→ Goal of the exercise: Your answer must consist of exactly the lines below, starting with the line with "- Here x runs" and going on through the line with "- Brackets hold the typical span", and nothing else.

→ Information supplied:
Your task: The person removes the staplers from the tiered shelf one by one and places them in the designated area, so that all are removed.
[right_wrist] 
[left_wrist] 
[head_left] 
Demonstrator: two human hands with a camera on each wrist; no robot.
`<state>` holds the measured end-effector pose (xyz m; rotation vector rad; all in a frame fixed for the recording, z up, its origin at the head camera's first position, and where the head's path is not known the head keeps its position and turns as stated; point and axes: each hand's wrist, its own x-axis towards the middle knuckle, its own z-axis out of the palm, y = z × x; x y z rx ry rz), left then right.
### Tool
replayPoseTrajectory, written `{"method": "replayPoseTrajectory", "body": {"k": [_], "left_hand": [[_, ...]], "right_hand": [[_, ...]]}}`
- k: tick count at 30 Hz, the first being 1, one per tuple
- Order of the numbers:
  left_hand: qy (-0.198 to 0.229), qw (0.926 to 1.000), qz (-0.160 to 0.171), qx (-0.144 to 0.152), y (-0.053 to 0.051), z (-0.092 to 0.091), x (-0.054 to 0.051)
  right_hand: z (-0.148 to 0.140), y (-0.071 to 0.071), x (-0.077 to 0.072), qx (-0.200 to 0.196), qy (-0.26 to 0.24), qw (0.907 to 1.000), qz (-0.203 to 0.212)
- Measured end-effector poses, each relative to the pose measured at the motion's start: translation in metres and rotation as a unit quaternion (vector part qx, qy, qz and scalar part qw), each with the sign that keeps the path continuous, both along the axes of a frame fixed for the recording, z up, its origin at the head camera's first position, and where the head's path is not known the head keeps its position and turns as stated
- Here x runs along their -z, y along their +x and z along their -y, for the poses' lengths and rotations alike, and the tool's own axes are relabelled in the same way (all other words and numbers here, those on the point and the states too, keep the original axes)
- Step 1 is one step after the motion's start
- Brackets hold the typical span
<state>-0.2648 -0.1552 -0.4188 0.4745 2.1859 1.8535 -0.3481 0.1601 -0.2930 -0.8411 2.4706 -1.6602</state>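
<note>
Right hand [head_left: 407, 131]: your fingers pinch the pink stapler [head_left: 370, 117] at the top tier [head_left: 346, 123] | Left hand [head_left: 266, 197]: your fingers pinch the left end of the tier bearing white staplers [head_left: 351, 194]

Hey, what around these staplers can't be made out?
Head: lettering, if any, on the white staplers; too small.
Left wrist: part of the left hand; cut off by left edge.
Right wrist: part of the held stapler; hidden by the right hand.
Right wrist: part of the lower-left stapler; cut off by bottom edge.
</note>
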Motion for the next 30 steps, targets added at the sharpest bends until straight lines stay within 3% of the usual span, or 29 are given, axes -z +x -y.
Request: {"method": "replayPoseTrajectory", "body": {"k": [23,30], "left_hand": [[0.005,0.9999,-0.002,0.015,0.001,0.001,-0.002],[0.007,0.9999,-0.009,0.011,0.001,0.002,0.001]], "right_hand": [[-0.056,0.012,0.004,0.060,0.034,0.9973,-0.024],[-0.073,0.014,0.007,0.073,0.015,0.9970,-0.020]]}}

→ Task solution:
- Here x runs along their -z, y along their +x and z along their -y, for the poses' lengths and rotations alike, and the tool's own axes are relabelled in the same way (all other words and numbers here, those on the point and the states too, keep the original axes)
- Step 1 is one step after the motion's start
- Brackets hold the typical span

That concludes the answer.